1.3 Key Contributions
Bridging these gaps is exactly the focus of this paper.
More specifically, the contributions of the paper are
as follows: First, we develop a modular composite
analytic performance model (PM) for investment
decisions in the HRES, which is based on an
extensible library of atomic models for HRES
components, such as diesel generators, renewable
sources such as solar and wind, power storage,
contractual agreements with third parties, and
programmable switches. The performance model
expresses metrics of interest and feasibility
constraints as a function of investment and operation
decision variables. Decision variables include all
investment choices and system operational controls
over the time horizon, such as (1) power flows in the
network as a whole, (2) specific controls for each
physical network component, and (3) financial
instruments such as contracts with external power
providers. Feasibility constraints include capacity
limitation of physical resources, power flow
equilibrium, contractual terms, and satisfying power
demand over the planning horizon. Metrics of interest
include net present value of investment and operation
over the planning horizon, or the amount of carbon
dioxide emissions, or a combined measure of
financial and environmental impact. Second, we
develop an HRES Decision Guidance System (DGS)
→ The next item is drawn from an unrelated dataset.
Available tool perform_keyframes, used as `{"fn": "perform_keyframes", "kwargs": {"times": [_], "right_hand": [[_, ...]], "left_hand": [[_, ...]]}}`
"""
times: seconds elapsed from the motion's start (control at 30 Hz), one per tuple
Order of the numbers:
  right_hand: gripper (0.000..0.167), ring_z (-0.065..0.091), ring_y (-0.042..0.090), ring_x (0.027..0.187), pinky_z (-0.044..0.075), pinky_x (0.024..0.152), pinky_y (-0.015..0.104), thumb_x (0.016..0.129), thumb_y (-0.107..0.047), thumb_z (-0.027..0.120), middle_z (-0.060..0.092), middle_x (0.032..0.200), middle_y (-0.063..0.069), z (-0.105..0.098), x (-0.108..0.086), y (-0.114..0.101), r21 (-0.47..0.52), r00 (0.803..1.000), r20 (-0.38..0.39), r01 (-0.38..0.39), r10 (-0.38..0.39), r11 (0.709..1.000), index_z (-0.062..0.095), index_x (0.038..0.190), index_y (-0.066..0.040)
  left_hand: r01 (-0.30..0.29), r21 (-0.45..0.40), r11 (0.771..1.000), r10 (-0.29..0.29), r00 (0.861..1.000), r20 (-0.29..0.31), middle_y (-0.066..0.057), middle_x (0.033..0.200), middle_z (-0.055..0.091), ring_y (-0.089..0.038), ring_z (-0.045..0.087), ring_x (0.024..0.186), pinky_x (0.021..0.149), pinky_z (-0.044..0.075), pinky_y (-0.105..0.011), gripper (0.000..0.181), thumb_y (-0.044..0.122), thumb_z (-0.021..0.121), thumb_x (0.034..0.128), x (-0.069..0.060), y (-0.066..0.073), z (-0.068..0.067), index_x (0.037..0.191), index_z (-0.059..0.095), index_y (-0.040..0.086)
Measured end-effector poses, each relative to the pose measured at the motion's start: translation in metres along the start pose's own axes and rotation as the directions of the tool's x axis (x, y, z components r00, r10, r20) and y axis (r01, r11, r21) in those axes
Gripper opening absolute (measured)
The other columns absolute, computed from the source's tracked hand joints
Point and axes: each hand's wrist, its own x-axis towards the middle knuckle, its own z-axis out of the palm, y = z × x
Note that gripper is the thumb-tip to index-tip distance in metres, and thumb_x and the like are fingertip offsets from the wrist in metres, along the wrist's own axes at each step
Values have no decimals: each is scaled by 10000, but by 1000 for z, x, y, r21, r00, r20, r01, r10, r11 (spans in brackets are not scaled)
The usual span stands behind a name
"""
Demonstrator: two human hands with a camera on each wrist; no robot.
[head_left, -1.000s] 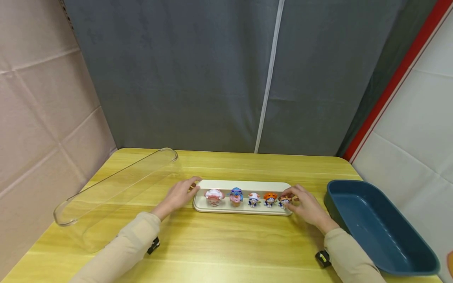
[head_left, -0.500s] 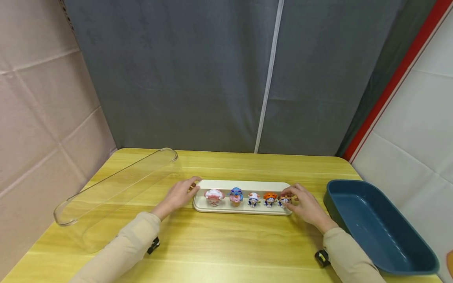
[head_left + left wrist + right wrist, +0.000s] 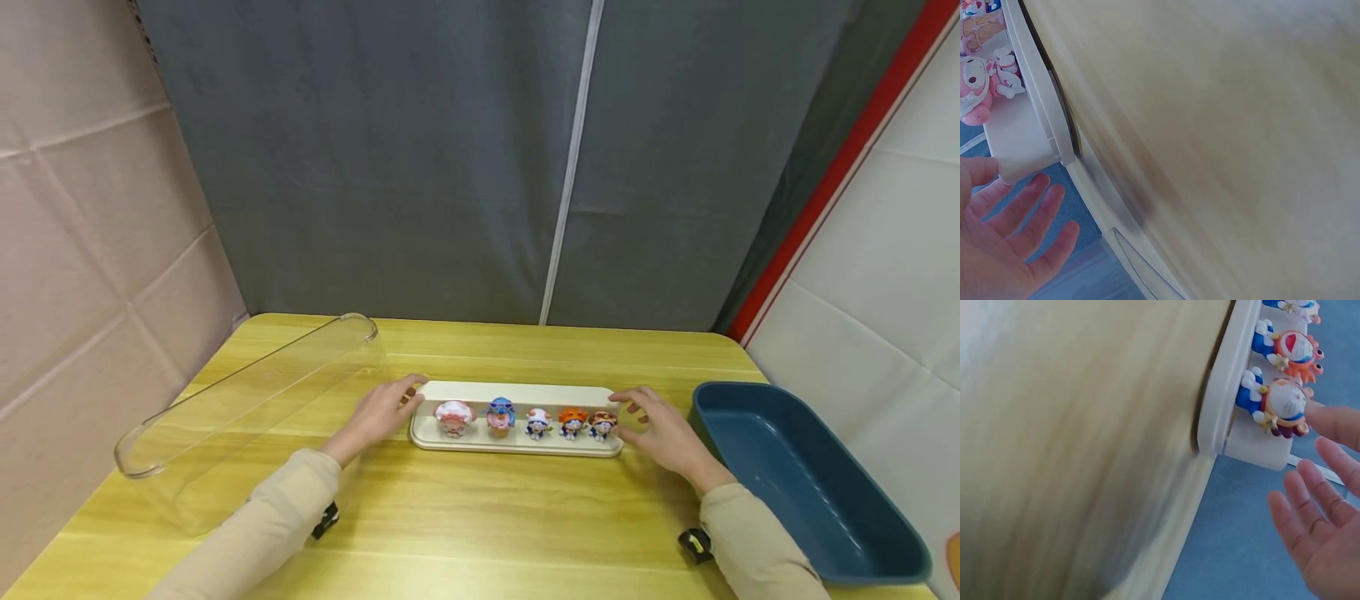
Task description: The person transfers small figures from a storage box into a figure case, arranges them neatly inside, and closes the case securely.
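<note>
A long white two-step display stand (image 3: 517, 392) lies on the table in the head view. Along its lower step stand a pink figurine with a white top (image 3: 453, 418), a blue-hatted figurine (image 3: 500, 417), a white-hatted figurine (image 3: 537, 423), an orange-hatted figurine (image 3: 572, 422) and a brown-hatted figurine (image 3: 602, 425). My left hand (image 3: 381, 412) touches the stand's left end, thumb and index at its edge, other fingers loosely spread in the left wrist view. My right hand (image 3: 663, 435) is beside the right end, fingers parted and holding nothing, its fingertips close to the brown-hatted figurine.
A clear plastic cover (image 3: 255, 408) lies slantwise on the table's left. To the right is a deep blue bin (image 3: 810, 483). The wooden table (image 3: 510, 525) ends at a grey curtain (image 3: 375, 167) behind.
My right hand has let go of the brown-hatted figurine and drawn back slightly to the right, its fingers opening. The figurine stays upright on the stand. My left hand has not moved.
</note>
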Motion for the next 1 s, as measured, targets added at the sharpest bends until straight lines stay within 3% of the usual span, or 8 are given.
{"fn": "perform_keyframes", "kwargs": {"times": [0.3,0.53,0.7,1.0], "right_hand": [[470,518,313,908,441,702,449,753,-213,706,522,1064,145,-3,-5,8,-65,995,43,-83,86,994,524,1139,-17],[501,521,323,899,437,717,459,738,-233,718,535,1040,166,-4,-5,10,-64,994,33,-105,107,992,515,1119,20],[467,522,330,901,440,723,454,733,-254,718,551,1017,160,-2,-7,13,-84,987,98,-116,124,990,544,1066,24],[398,537,303,847,438,698,437,710,-277,729,571,926,124,3,-7,13,-111,975,170,-124,142,986,564,960,-15]], "left_hand": [[-2,-16,1000,2,1000,-19,-84,1003,614,-231,570,899,737,454,-414,305,213,519,901,-1,-2,2,1195,529,128],[15,-50,999,-17,999,-29,-73,1008,607,-218,572,879,717,456,-395,365,239,508,905,-4,-3,-1,1251,489,121],[2,-74,997,-5,999,-50,-77,1028,597,-230,568,904,725,455,-410,392,265,493,912,-8,-2,-11,1272,461,111],[-97,-56,994,87,985,-150,-90,1048,603,-250,569,912,739,451,-426,382,314,479,913,-16,17,-38,1227,507,98]]}}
based on the performance model. The HRES DGS is
unique in that it allows extensibility of a model
component library similar to simulation systems, yet
achieves the quality of optimization results and
computational time of mathematical programming
solvers. This is achieved by using the Decision
Guidance Analytics Language (DGAL) and
Management System (Brodsky and Wang, 2008),
(Brodsky and Luo, 2015), (Nachawati et al., 2017).
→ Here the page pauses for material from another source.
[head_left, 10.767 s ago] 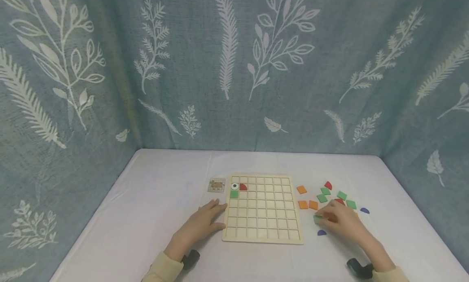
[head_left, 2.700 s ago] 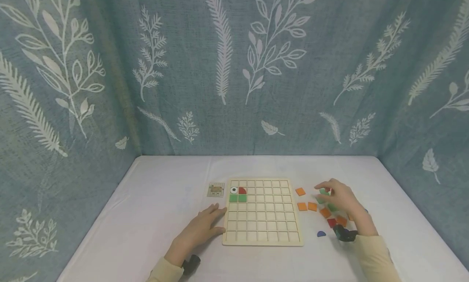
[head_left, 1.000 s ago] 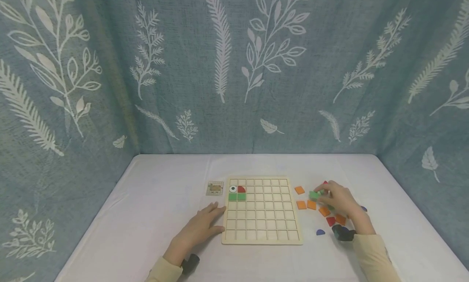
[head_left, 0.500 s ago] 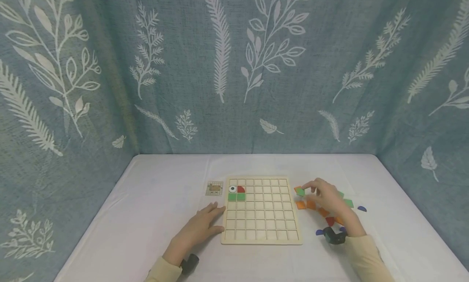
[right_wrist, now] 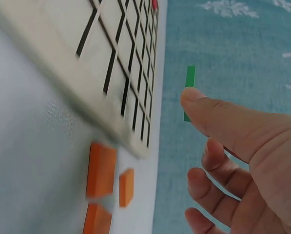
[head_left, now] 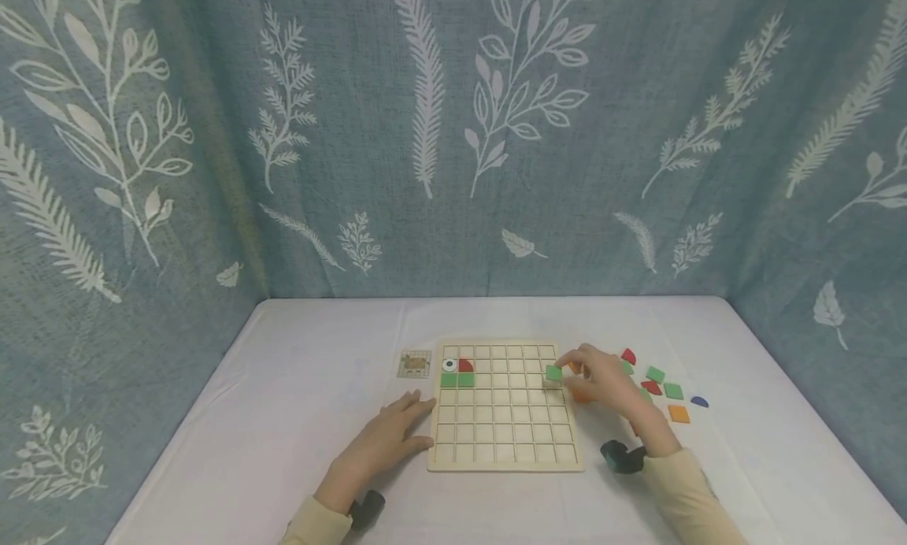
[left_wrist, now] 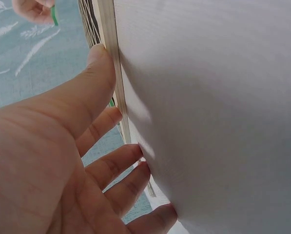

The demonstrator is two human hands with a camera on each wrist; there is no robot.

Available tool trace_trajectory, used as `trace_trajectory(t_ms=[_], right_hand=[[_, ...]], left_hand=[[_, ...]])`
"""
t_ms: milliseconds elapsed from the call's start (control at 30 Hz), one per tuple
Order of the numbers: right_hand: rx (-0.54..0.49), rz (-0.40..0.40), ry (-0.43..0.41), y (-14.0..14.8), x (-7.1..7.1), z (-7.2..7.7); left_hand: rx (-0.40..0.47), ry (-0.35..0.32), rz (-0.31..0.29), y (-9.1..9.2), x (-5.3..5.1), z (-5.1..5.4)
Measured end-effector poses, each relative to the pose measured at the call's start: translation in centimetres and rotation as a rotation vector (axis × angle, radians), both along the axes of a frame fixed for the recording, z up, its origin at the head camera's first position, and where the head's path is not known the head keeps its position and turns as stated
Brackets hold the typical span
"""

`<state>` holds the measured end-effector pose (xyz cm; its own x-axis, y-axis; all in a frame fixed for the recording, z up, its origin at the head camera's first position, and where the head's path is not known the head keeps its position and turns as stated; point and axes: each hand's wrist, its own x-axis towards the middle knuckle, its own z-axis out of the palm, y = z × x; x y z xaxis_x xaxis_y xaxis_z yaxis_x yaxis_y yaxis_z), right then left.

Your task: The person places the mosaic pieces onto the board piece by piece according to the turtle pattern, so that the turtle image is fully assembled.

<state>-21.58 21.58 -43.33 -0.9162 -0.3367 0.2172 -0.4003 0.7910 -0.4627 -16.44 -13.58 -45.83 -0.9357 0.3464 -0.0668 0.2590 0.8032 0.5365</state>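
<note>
A pale wooden grid board (head_left: 505, 407) lies on the white table. In its upper left cells sit a white eye tile (head_left: 449, 365), a red quarter-circle tile (head_left: 465, 365) and two green square tiles (head_left: 457, 380). My right hand (head_left: 602, 380) pinches another green square tile (head_left: 553, 373) between thumb and finger, above the board's right edge; the right wrist view shows this tile (right_wrist: 190, 78) edge-on, clear of the board. Along the board's left edge my left hand (head_left: 388, 435) rests with fingers spread, thumb (left_wrist: 104, 61) touching the wooden rim in the left wrist view.
Loose tiles lie right of the board: green squares (head_left: 674, 391), red quarter-circles (head_left: 628, 357), orange squares (head_left: 679, 413) and a blue half-circle (head_left: 700, 402). My right forearm covers some. A small picture card (head_left: 414, 364) lies by the board's upper left corner. A patterned curtain (head_left: 453, 135) hangs behind.
Over the last second my right hand has carried the green square tile left from the loose pieces to over the board's right edge. My left hand stays in place.
</note>
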Motion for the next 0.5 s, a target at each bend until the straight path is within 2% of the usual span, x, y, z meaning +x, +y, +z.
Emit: trace_trajectory(t_ms=[500], right_hand=[[-0.013,0.094,0.009,-3.7,-0.4,-0.1]], left_hand=[[0.013,-0.01,0.003,0.1,0.1,0.4]])
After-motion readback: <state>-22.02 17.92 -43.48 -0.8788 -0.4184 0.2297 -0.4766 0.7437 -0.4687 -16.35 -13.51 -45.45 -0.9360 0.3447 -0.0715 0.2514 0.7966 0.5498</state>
The HRES DGS performs simulation, optimization,
and trade-off analysis to support investment
decisions, based on an extensible Knowledge Base
(KB) of reusable component models. Finally, we
provide a case study based on a real world example
for a microgrid application, utilizing real data
documented for a municipal electric utility, to
demonstrate the applicability of the model and to
derive actionable recommendations on investments
on selected technologies, and the operations of the
same technologies.
The remainder of this paper is organized as
follows: Section 2 describes an application example
for an electric utility, to be used as a basis for the
formalization; Section 3 presents the design of the
formal mathematical model to be used for
optimization; Section 4 discusses the implementation
of the model through the use of the DGS; Section 5
examines a microgrid case study, using a combination
of real data and realistic assumptions applicable to a
municipal utility. Section 6 provides our conclusions
and directions for further development of this
research.
2 MUNICIPAL ELECTRIC
UTILITY EXAMPLE
2.1 Overview
To better visualize the application of the formal
model, we will refer to a case study that constitutes a
practical implementation of the approach. This case
study was developed as part of a joint initiative
between the Department of Computer Science and the
School of Public Policy of George Mason University.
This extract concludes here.